C.4. Gambaran Klinis
Pasien dengan hipokondriasis yakin kalau mereka mengalami
penyakit berat yang belum terdeteksi dan mereka tidak dapat dibujuk
sebaliknya. Mereka mempertahankan keyakunan bahwa mereka mengalami
penyakit tertentu, seiring waktu berjalan, mereka dapart merubah keyakinan
mereka pada penyakit lain. Pendirian mereka bertahan walaupun hasil
laboratorium menunjukkan negatif.
C.5. Kriteria Diagnostik
a) Preokupasi dengan rasa takut atau gagasan bahwa seseorang memiliki
penyakit serius berdasarkan pada kesalahan interpretasi seseorang
terhadap gejala tubuh.
b) Preokupasi tetap ada meskipun telah dilakukan evaluasi dan penjelasan
medis yang sesuai.
c) Keyakinan pada kriteria (a) tidak memiliki intensitas waham dan tidak
terbatas pada kekhawatiran terbatas mengenai penampilan.

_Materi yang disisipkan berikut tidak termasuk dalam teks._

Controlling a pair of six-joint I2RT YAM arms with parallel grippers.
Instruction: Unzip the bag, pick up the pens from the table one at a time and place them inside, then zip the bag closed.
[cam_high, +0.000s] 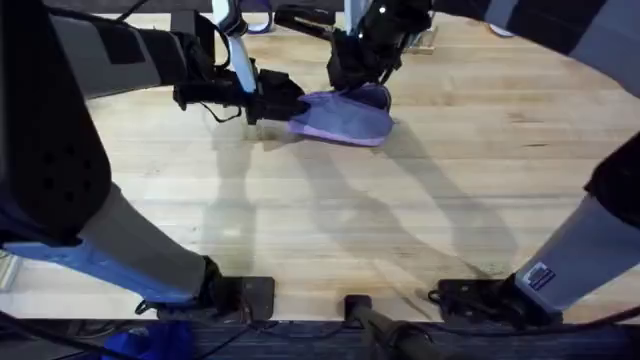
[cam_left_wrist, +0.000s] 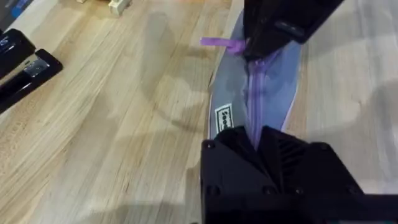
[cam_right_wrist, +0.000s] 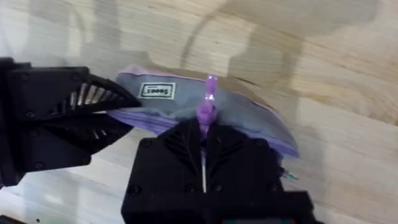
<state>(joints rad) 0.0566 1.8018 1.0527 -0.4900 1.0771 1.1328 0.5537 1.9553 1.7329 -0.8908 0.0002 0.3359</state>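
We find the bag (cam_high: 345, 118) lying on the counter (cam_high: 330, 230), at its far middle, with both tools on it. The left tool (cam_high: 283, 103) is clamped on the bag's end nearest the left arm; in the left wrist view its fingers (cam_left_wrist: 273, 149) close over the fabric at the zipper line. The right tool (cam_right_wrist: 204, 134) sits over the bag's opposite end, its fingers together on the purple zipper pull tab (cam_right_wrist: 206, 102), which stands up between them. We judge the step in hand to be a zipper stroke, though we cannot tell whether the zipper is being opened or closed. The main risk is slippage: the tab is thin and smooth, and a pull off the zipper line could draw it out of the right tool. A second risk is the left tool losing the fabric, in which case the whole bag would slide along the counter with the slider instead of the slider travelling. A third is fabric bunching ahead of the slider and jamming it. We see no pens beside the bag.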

d) Preokupasi ini menimbulkan penderitaan yang secara klinis bermakna
atau hendaya dalam fungsi sosial, pekerjaan, dan area penting lainnya.
e) Durasi gangguan sedikitnya 6 bulan.
f) Preokupasi ini tidak lebih mungkin disebabkan oleh gangguan ansietas
menyeluruh, gangguan obsesif kompulsif, gangguan panik gangguan
depesif berat, ansietas perpisahan atau somatoform lain.
C.6. Terapi
Pasien dengan hipokondriasis biasanya resisten terhadap terapi
psikiatri, walaupun beberapa pasien menerima terapi ini jika dilakukan
dalam lingkup medis dan berfokus pada pengurangan stres dan edukasi
25
untuk menghadapi penyakit kronis. Psikoterapi kelompok sering
menguntungkan bagi pasien seperti ini, karena psikoterapi kelompok
memberikan dukungan sosial dan interaksi sosial yang membantu
mengurangi ansietasnya.
Pemeriksaan fisik yang rutin dan terjadwal berguna intuk meyakinkan
pasien bahwa dokter tida mengabaikan mereka dan keluhan mereka
dianggap serius. Meskipun demikian, prosedur diagnostik dan teraupetik
yang invasif hanya dilakukan bila bukti objektif mengharuskannya.
Farmakoterapi meringankan gejala hipokondriasis hanya jika pasien
memiliki gejala yang berespon terhadap obat yang mendasarinya, misalnya
gangguan ansietas dan gangguan depresif.
DAFTAR PUSTAKA
American Psychiatric Association, 2000, Diagnostic and Statistical Manual of Mental Disorder, 4th ed. Washington DC.
Kaplan, Harold., dkk, 2010, Sinopsis Psikiatri: Ilmu Pengetahuan Perilaku Psikiatri Klinis. Edisi 7, Jilid I, Jakarta: Binarupa Aksara.
Maramis, Willy, 2009, Catatan Ilmu Kedokteran Jiwa, Ed 2. Surabaya. Airlangga University Press.
Maslim, Rusdi, 2003, Buku Saku Diagnosis Gangguan Jiwa. Jakarta: Bagian Ilmu Kedokteran Jiwa FK-Unika Atmajaya.